AS has been pointed out repeatedly, wind, solar, ethanol, etc. would not be viable without huge subsidies and free standby. Most of these alternative energy schemes can be studied on paper and proven to be unworkable. This sort of study is routine in the engineering field and saved lots of money. A few thousand dollars of engineering time saves billions in stupid projects. I have done scores of such studies myself over the years. One can readily do the same for “aternative Energy” schmes. I have pointed this out to reneawable, but all he does is change the subject or drag out another red herring.
This blog could be a useful venue to discuss the subject, but some choose to turn it into a platform for their enviroloony rants. Again, my compliments for your brave efforts.
Ted,
Nuclear is more dependent than any other form of power on gov support. All renewables are less so. Utilities are given a monopoly because of the capital intensive nature of providing electricity.
Wind is the second fastest growing energy source in the world after natural gas. Business people obviously don’t have your point of view. China and India are both stepping up their investment in renewable energy.
Business people go where the money is. If the government subsidized the sale of used toilet paper, there would be a thriving industry. If left alone, economic forces would take us to the best result. The idea that politicians know better is nonsense. Look at the Soviet Union (not to mention zillions of failed USG programs).
Private industry took the energy business to where it is. Inventors and businessmen have been looking for new energy sources since the dawn of civilization. The idea that the gurus in DC can do better, and should pick projects to be funded, is the most absurd notion I can imagine. How many engineers are ther in the USG? Just a bunch of vote-buying politicians who are technically illiterate (Nancy of ethanol fame is an example).
In Spain, the government is cutting back on unsustainable wind and solar subsidies, and the indusrty is collapsing or moving to China. Over 40 billion has been spent on subsidies. What a way to run a country!
There should be no subsidies for anything. Period. If a scheme is unworkable, it should die. That’s what happens in private industry. We are ruining the normal economic processes for “the common good”. What a bunch of crap.
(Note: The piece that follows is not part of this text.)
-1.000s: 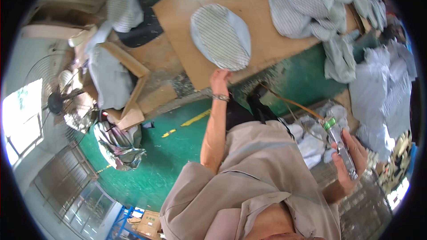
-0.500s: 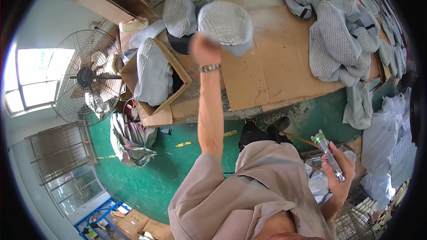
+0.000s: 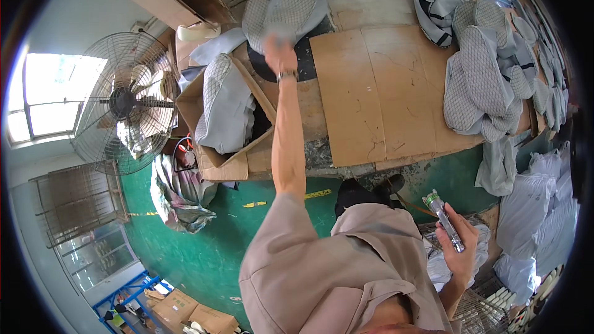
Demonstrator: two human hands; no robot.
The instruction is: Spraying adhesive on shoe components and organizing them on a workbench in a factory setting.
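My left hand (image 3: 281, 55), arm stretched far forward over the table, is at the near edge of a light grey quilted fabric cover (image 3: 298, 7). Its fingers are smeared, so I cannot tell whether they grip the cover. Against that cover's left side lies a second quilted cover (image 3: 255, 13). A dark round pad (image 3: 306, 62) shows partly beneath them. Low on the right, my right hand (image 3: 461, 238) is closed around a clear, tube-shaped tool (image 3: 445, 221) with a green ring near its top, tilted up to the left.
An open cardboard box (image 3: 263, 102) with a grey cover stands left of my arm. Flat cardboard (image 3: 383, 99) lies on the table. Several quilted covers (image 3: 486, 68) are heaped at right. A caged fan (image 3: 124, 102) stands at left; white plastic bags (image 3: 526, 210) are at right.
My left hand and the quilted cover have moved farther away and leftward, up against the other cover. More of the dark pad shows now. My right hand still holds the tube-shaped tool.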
Don’t bother to change the subject again. I am done.
Renewable guy said
The statement “capability to make up ground where the fossil fuels have damaged the earth.” is nebulous.
Would you please clarify what you mean by this statement and perhaps provide an example.
Once the renewable energy is set in, transporation of oil and coal is greatly reduced or no longer exists. This is an energy savings and can count as efficiency.
With coal the land no longer has to be torn apart. In Illinois in the past they did strip mining.
WIth oil there is no longer the risk of environmental damage from oil spills and equipment malfunctions causing oil pollution.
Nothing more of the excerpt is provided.